Die Umweltminister der EU-Mitgliedstaaten gingen über die Vorschläge der Kommission hinaus, indem sie ehrgeizige Ziele für die Reduzierung von Treibhausgasemissionen festsetzten. Die Treibhausgasemissionen sollen bis 2020 um 15 bis 30 % und bis 2050 um 60 bis 80 % reduziert werden. Unter dem Kyoto-Protokoll hat sich die EU dazu verpflichtet, die Emissionen im Zeitraum von 2008 bis 2012 im Vergleich zum Jahr 1990 um 8 % zu verringern. 

Indessen werden die Ziele des Rates auf nicht sonderlich verpflichtende Weise formuliert: „Ohne neue Ansätze für die Differenzierung zwischen den Verhandlungspartnern in einem künftigen gerechten und flexiblen Rahmen präjudizieren zu wollen, sieht der Rat der Aussicht entgegen, mit den Verhandlungspartnern mögliche Strategien für die Erreichung der notwendigen Emissionsreduzierungen zu untersuchen. In diesem Zusammenhang sollten die Industrieländer Reduzierungen in der Größenordnung von 15 bis 30 Prozent bis 2020 und 60 bis 80 Prozent bis 2050 im Vergleich zu der im Kyoto-Protokoll vorgesehenen Berechnungsgrundlage in Erwägung ziehen“. 

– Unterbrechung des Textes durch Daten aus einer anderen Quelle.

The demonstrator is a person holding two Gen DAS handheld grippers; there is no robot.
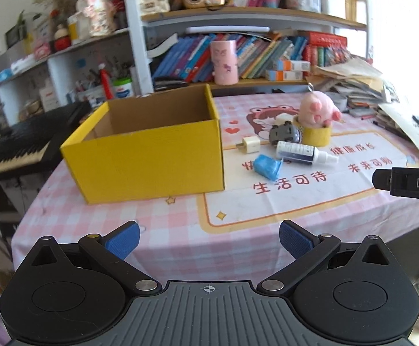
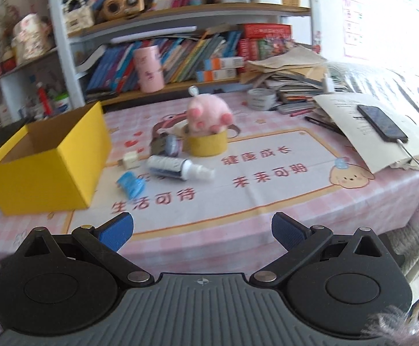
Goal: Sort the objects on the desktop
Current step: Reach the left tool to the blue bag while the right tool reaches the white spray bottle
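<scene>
Desktop clutter, spray bottle (image 2: 177,167) included, lay ahead-left of right tongs (image 2: 202,230), nearer than left tongs (image 1: 208,239); both tongs gaped wide, empty.

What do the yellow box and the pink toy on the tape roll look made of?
Yellow box: likely cardboard, matte yellow outside, raw brown inside, with thin folded walls. Pink toy: apparently plush fabric, with a fuzzy outline and soft rounded shape. It sits on the tape roll.
</scene>
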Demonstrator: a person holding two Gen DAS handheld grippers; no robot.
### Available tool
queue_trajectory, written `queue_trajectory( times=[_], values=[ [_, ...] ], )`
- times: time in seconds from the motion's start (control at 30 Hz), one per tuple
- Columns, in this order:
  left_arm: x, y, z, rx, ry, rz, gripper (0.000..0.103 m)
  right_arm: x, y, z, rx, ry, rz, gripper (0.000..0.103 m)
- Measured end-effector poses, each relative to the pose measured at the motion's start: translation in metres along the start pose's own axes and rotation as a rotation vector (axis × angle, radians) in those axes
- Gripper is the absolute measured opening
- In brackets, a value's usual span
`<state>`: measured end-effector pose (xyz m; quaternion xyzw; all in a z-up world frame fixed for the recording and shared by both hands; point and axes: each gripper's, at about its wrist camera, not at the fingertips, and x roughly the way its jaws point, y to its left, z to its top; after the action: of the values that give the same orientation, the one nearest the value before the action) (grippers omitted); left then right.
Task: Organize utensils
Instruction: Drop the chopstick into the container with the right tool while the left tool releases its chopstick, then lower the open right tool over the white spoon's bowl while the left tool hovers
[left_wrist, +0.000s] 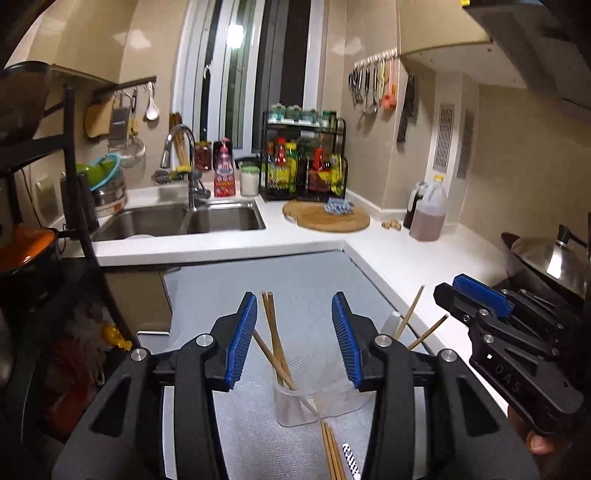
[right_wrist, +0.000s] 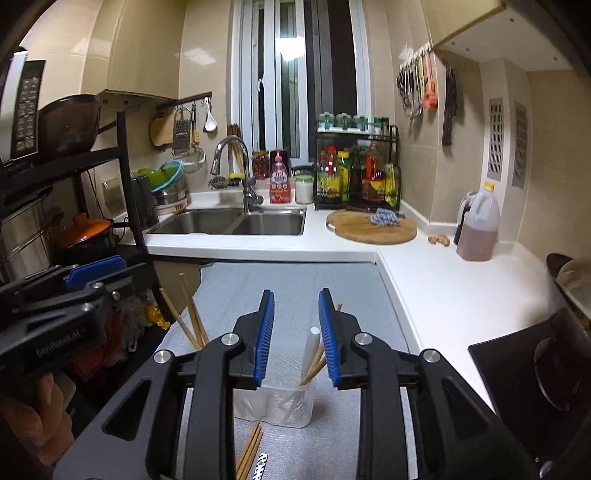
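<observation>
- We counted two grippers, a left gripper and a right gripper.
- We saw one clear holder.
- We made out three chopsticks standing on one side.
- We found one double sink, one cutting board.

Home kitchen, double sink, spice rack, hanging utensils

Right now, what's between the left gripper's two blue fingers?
Wooden chopsticks leaning in the clear holder stand between the left gripper's fingers, seen in the left wrist view.
</observation>
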<state>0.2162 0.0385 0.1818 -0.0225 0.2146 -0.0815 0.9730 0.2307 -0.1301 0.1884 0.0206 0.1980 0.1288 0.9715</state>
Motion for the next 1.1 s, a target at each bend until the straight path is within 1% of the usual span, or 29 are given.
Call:
queue_trajectory(
  times=[0.13, 0.17, 0.2, 0.23, 0.27, 0.37, 0.47, 0.57, 0.77, 0.87, 0.97, 1.07, 1.1],
  values=[
    [-0.035, 0.001, -0.010, -0.019, -0.048, 0.013, 0.043, -0.042, -0.006, -0.004, 0.014, -0.069, 0.001, 0.026],
    [-0.045, 0.001, -0.017, -0.022, -0.056, 0.012, 0.043, -0.054, -0.008, -0.008, 0.021, -0.084, 0.001, 0.028],
    [-0.050, 0.000, -0.022, -0.022, -0.058, 0.014, 0.043, -0.064, -0.009, -0.013, 0.028, -0.096, 0.001, 0.032],
    [-0.058, -0.001, -0.031, -0.023, -0.060, 0.018, 0.043, -0.072, -0.010, -0.018, 0.032, -0.104, 0.001, 0.035],
    [-0.063, -0.002, -0.039, -0.023, -0.058, 0.021, 0.043, -0.081, -0.011, -0.025, 0.030, -0.108, -0.002, 0.040],
    [-0.076, -0.006, -0.071, -0.029, -0.043, 0.039, 0.043, -0.099, -0.012, -0.049, 0.023, -0.113, -0.024, 0.041],
    [-0.081, -0.010, -0.107, -0.026, -0.008, 0.038, 0.043, -0.107, -0.017, -0.073, 0.060, -0.092, -0.024, 0.041],
    [-0.083, -0.013, -0.141, -0.019, 0.029, 0.035, 0.043, -0.112, -0.019, -0.104, 0.083, -0.066, -0.051, 0.041],
    [-0.086, -0.018, -0.200, -0.010, 0.040, 0.049, 0.043, -0.112, -0.035, -0.163, 0.148, 0.014, -0.072, 0.040],
    [-0.084, -0.019, -0.218, -0.022, 0.056, 0.044, 0.043, -0.112, -0.041, -0.189, 0.176, 0.045, -0.075, 0.039],
    [-0.079, -0.018, -0.226, -0.011, 0.060, 0.061, 0.042, -0.112, -0.045, -0.209, 0.204, 0.066, -0.076, 0.037],
    [-0.078, -0.014, -0.228, -0.026, 0.066, 0.062, 0.041, -0.109, -0.045, -0.223, 0.208, 0.089, -0.076, 0.030],
    [-0.078, -0.014, -0.229, -0.025, 0.064, 0.068, 0.041, -0.108, -0.046, -0.227, 0.213, 0.097, -0.073, 0.026]
  ],
)
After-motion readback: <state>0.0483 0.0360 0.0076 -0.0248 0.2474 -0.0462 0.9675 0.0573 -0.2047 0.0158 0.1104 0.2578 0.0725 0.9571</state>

Die Minister haben deutlich gemacht, dass ein globaler Ansatz erforderlich sei, der sowohl die großen Industrieländer umfasst, die Kyoto nicht ratifiziert haben, als auch die wichtigsten Schwellenländer wie China und Indien. 

Der Rat fordert die Kommission nun dazu auf, Studien über die Kosten und Vorteile (auch des Ausbleibens von Maßnahmen) fortzusetzen und sich mit den Wettbewerbsaspekten der neuen Strategie zu befassen. 

Positionen:

Greenpeace begrüßt die Entscheidung des Umweltrates. „Die Umweltminister haben Samen der Hoffnung bezüglich der langfristigen Vorreiterrolle der EU in Sachen Klimaschutz gepflanzt“, so Mahi Sideridou der Europaabteilung von Greenpeace. 

Eine unmittelbare Reaktion aus Unternehmerkreisen ist ausgeblieben. Ein Tag vor dem Ratstreffen warnte der Industrieverband UNICE  die Umweltminister jedoch vor einem Alleingang und davor, „zu diesem Zeitpunkt“ Ziele und Fahrpläne festzulegen. Weiter hieß es, „….unilaterale Verringerungen der EU könnte zu einer erheblichen CO2-Verlagerung, und daher zu Investitionsverlusten, in andere Regionen führen, die nicht ähnliche Maßnahmen ergriffen haben“, so UNICE in einer Pressemitteilung vom 9. März. 

Nächste Schritte:

Die EU-Staats- und Regierungschefs werden sich auf ihrem Frühjahrsgipfel vom 22. bis 23. März mit der Klimaschutzstrategie nach 2012 befassen.